§ **What you are asked to do**
Here is a listing. Set it down again exactly.

§ **Information supplied**
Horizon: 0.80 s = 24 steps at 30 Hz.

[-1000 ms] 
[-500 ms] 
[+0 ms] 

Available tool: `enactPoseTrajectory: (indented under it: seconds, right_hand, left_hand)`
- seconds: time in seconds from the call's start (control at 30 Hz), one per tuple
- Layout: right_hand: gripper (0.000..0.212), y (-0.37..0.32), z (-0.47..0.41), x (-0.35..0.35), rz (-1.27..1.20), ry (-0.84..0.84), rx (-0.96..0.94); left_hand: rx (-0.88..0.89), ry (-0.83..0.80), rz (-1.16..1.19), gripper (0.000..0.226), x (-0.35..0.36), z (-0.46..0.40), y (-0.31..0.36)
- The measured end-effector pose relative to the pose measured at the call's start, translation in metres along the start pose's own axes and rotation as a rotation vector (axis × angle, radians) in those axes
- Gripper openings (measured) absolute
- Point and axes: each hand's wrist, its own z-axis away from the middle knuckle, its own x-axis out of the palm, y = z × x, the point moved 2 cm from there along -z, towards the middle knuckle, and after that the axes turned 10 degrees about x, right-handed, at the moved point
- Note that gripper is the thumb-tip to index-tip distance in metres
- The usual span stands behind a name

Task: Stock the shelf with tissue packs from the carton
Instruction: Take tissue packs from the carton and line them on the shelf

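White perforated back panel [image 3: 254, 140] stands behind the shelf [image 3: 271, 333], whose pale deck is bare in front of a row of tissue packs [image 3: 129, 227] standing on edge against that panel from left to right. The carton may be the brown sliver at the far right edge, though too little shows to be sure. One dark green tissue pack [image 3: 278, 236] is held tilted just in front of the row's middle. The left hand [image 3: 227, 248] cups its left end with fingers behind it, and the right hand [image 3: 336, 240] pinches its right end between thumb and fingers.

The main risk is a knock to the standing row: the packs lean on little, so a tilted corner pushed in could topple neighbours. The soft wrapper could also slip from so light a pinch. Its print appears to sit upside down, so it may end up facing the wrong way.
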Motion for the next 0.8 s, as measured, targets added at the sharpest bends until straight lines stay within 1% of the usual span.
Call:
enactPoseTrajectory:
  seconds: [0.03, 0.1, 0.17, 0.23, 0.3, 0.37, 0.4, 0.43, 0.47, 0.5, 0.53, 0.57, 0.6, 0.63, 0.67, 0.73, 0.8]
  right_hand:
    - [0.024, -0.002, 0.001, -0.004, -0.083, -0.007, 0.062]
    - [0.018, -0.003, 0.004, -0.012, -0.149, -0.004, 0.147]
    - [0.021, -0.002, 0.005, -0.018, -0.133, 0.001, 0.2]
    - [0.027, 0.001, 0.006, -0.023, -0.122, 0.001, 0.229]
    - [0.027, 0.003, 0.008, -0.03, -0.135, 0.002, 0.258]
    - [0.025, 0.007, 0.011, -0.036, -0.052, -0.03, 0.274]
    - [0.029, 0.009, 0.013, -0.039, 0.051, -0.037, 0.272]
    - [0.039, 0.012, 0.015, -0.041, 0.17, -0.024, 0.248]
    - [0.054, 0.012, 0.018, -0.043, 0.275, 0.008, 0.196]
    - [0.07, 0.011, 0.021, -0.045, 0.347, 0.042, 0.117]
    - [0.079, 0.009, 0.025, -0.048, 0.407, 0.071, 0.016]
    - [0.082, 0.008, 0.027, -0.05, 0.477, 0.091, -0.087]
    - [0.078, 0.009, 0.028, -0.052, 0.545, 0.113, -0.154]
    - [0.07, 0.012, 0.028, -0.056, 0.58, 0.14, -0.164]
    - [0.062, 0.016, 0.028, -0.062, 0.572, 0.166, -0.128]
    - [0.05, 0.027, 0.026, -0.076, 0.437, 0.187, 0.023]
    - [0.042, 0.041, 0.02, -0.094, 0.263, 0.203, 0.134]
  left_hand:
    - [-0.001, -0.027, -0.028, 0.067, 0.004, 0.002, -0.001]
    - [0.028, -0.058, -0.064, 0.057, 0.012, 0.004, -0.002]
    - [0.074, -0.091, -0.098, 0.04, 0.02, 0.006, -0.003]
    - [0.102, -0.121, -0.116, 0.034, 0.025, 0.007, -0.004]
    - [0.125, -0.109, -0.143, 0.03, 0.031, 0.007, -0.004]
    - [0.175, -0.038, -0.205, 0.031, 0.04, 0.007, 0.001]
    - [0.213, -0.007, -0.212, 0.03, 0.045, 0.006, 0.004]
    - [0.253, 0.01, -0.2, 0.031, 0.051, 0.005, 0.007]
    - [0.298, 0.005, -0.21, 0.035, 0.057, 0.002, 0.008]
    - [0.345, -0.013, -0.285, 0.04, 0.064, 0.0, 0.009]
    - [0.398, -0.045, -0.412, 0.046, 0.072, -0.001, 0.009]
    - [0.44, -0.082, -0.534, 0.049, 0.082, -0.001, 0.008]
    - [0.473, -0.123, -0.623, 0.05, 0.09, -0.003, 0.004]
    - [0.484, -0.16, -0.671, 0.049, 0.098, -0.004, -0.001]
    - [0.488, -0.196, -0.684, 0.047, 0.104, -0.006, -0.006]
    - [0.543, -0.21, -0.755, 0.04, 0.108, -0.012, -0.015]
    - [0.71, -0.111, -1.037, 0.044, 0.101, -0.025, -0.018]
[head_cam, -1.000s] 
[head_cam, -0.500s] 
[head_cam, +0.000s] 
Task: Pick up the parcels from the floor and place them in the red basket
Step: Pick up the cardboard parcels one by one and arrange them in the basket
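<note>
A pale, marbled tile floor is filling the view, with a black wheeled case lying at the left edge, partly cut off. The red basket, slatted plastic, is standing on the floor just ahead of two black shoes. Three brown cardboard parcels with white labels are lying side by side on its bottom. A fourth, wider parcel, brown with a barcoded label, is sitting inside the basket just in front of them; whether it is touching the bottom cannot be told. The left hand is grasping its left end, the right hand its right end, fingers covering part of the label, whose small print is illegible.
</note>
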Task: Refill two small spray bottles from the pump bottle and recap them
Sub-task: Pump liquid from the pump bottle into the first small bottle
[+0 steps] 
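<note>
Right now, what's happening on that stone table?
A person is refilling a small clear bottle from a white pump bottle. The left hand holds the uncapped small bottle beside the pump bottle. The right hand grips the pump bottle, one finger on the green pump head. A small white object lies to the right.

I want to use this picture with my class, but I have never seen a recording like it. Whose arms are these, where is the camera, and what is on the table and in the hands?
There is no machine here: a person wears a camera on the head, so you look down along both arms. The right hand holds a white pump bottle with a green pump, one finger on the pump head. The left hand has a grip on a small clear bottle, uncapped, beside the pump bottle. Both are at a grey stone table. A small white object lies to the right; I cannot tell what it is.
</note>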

§ **Result for this task**
Horizon: 0.80 s = 24 steps at 30 Hz.

[-1000 ms] 
[-500 ms] 
[+0 ms] 

Available tool: `enactPoseTrajectory: (indented under it: seconds, right_hand, left_hand)`
- seconds: time in seconds from the call's start (control at 30 Hz), one per tuple
- Layout: right_hand: gripper (0.000..0.212), y (-0.37..0.32), z (-0.47..0.41), x (-0.35..0.35), rz (-1.27..1.20), ry (-0.84..0.84), rx (-0.96..0.94); left_hand: rx (-0.88..0.89), ry (-0.83..0.80), rz (-1.16..1.19), gripper (0.000..0.226), x (-0.35..0.36), z (-0.46..0.40), y (-0.31..0.36)
- The measured end-effector pose relative to the pose measured at the call's start, translation in metres along the start pose's own axes and rotation as a rotation vector (axis × angle, radians) in those axes
- Gripper openings (measured) absolute
- Point and axes: each hand's wrist, its own z-axis away from the middle knuckle, its own x-axis out of the palm, y = z × x, the point moved 2 cm from there along -z, towards the middle knuckle, and after that the axes turned 10 degrees about x, right-handed, at the moved point
- Note that gripper is the thumb-tip to index-tip distance in metres
- The usual span stands behind a name

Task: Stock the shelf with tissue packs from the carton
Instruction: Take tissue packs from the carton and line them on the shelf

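White perforated back panel [image 3: 254, 140] stands behind the shelf [image 3: 271, 333], whose pale deck is bare in front of a row of tissue packs [image 3: 129, 227] standing on edge against that panel from left to right. The carton may be the brown sliver at the far right edge, though too little shows to be sure. One dark green tissue pack [image 3: 278, 236] is held tilted just in front of the row's middle. The left hand [image 3: 227, 248] cups its left end with fingers behind it, and the right hand [image 3: 336, 240] pinches its right end between thumb and fingers.

The main risk is a knock to the standing row: the packs lean on little, so a tilted corner pushed in could topple neighbours. The soft wrapper could also slip from so light a pinch. Its print appears to sit upside down, so it may end up facing the wrong way.
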Motion for the next 0.8 s, as measured, targets added at the sharpest bends until straight lines stay within 1% of the usual span.
Call:
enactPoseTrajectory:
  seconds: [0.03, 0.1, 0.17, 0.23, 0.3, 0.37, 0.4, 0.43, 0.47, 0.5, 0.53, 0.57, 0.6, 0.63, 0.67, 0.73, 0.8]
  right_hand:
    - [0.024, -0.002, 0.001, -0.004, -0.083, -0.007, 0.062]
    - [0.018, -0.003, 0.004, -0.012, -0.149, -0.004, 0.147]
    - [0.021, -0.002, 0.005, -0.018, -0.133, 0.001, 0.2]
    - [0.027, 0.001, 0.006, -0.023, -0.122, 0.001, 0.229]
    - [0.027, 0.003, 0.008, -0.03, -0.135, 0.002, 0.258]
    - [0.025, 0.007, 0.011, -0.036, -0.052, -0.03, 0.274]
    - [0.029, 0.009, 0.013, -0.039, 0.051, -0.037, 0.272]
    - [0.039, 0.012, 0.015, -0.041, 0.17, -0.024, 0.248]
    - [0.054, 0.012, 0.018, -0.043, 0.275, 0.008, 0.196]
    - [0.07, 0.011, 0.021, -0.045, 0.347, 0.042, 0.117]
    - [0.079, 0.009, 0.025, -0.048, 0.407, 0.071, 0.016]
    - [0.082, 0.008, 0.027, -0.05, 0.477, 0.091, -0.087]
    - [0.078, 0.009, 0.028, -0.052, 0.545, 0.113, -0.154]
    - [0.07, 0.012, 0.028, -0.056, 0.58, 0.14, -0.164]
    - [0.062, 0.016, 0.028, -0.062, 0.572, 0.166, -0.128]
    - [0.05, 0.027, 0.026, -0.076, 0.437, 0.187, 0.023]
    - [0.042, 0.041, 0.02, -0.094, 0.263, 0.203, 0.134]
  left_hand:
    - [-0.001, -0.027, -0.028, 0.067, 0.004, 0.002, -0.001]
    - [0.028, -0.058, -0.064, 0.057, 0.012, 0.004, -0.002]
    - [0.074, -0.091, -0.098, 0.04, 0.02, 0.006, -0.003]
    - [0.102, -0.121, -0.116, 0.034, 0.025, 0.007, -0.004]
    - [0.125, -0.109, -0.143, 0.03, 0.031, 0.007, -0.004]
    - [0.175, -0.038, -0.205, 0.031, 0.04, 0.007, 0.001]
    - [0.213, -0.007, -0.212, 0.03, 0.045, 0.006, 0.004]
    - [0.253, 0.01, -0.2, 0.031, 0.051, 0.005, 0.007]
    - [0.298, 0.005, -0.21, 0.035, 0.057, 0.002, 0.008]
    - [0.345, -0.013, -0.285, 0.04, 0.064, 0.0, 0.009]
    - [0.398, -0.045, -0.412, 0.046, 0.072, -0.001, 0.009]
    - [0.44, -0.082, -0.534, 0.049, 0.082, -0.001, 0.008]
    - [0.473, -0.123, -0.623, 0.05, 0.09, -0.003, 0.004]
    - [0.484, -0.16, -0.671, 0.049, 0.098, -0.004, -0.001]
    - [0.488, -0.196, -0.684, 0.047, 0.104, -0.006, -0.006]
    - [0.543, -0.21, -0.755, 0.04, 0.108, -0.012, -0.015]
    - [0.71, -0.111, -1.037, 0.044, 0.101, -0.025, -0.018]
[head_cam, -1.000s] 
[head_cam, -0.500s] 
[head_cam, +0.000s] 
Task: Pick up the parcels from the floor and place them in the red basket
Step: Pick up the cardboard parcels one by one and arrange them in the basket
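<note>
A pale, marbled tile floor is filling the view, with a black wheeled case lying at the left edge, partly cut off. The red basket, slatted plastic, is standing on the floor just ahead of two black shoes. Three brown cardboard parcels with white labels are lying side by side on its bottom. A fourth, wider parcel, brown with a barcoded label, is sitting inside the basket just in front of them; whether it is touching the bottom cannot be told. The left hand is grasping its left end, the right hand its right end, fingers covering part of the label, whose small print is illegible.
</note>
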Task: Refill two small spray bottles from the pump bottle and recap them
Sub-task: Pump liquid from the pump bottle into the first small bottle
[+0 steps] 
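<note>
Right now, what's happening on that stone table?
A person is refilling a small clear bottle from a white pump bottle. The left hand holds the uncapped small bottle beside the pump bottle. The right hand grips the pump bottle, one finger on the green pump head. A small white object lies to the right.

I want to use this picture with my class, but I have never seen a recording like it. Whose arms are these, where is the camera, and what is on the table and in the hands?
There is no machine here: a person wears a camera on the head, so you look down along both arms. The right hand holds a white pump bottle with a green pump, one finger on the pump head. The left hand has a grip on a small clear bottle, uncapped, beside the pump bottle. Both are at a grey stone table. A small white object lies to the right; I cannot tell what it is.
</note>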

What this exercise needed has been supplied.